> _ABOUT THIS TASK_
Your answer must be a single number: the count of lines in the records below that include the string "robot".

(Items from a data source)
::::::
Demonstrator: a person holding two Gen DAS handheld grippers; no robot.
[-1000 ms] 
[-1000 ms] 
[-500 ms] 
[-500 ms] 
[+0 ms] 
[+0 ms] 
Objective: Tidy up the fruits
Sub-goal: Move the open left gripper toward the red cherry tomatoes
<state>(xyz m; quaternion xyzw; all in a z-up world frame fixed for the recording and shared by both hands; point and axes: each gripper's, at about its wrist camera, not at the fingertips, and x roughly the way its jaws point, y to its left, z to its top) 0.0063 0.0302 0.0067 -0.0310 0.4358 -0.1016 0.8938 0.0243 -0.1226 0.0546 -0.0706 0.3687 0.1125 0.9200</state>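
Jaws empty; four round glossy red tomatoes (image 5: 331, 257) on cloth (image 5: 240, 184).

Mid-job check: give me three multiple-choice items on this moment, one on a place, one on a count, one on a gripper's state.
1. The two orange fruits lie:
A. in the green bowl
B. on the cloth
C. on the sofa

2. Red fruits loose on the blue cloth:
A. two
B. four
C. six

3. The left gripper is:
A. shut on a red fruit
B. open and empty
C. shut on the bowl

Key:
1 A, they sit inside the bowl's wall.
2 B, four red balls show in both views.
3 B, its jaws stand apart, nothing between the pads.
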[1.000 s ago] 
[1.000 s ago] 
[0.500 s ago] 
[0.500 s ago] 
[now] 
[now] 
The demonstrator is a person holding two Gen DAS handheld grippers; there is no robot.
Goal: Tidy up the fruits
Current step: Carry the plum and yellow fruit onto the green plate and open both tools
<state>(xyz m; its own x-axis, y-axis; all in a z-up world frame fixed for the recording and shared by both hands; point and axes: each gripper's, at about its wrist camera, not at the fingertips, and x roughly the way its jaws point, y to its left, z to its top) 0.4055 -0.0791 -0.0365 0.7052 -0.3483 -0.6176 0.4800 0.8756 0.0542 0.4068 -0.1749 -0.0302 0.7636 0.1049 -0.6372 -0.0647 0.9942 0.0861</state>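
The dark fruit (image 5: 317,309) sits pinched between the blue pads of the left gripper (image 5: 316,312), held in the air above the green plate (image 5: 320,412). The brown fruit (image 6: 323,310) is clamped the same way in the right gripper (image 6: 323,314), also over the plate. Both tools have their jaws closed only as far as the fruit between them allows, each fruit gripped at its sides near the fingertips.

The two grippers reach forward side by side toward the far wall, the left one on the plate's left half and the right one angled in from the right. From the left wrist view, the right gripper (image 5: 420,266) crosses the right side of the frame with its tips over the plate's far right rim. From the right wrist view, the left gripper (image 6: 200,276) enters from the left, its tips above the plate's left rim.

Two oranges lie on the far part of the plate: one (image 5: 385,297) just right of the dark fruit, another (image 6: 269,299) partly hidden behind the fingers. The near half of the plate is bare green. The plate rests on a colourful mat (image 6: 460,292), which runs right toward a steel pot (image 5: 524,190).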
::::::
> _RESPONSE BELOW_
2